Friday, September 26, 2014

The Secret of Cleves

A grain elevator, bank, repair shop, and handful of houses are all that meet the eye of the casual passerby.  On the map, the town of Cleves, Iowa is nearly forgotten. Surrounded by cornfields, it is not the pulsating center selected by tourists. The grocery store is gone. The railroad is no more. A cursory glance reveals nothing of interest to be seen. Where is its secret?

It seems little could be hidden in a town with only two streets. We visit the elevator: there are impressive new grain bins, but the secret is not there. A man in well-worn overalls steps out of Ag Machinery; here we might find a clue. We walk in, searching for the answer. Here the locals sit, sipping steaming cups of coffee, crunching on peanuts, and sharing the latest news about the crops and the weather. Although their conversation seems superficial, these are the men who guard the secret of Cleves.

Forty years ago, we hear, a man with a cutting torch robbed the bank. Who he is no one knows. He may have taken his secret to the grave, or he could be in this very room. That's the mystery of the town, but not the secret that I found.

The secret of Cleves is the heart of the town. It's a love for the land, a joy in the mundane, and a faith in the God who never fails to water the crops with spring rains. Here the things that matter are not the glamour of the city. What matters is life: the cattle, the corn, and the grandkids.

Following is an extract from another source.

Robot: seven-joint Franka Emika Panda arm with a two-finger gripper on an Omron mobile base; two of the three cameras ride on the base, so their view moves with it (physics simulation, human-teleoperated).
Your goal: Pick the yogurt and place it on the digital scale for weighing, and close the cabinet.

The secret I found in Cleves is the foundation on which the world survives. It's the beauty of a place that can be called home, unacclaimed but never forgotten. It's the charm of a place whose last crime is forty years old*. Far from the cynosure with its spontaneous and ephemeral attractions, Cleves offers a peaceful haven. Once, many a small town seemed forsaken, forgotten; but now I know that each has a heartbeat way down and a secret yet to be found.

*Update: I hate to ruin such a beautiful story, but a journalist must be true to her trade.  Unfortunately since this article was written Cleves has had a potato chip stealing crime wave.  Ag Machinery (Lonny's, as we call it) will stop providing chips on the honor system at a dollar a bag unless the crime wave stops.
End Potato Chip Thievery!

50 comments:

  1. thanks for sharing its always great to see and read posts about different places and countries all over the world...myself have a blog about our hometown in arnhem and its special to me...would you like to follow? i just once in a while post about whats going on here...http://greetingsfromarnhem.blogspot.nl/ ......blessings bethany.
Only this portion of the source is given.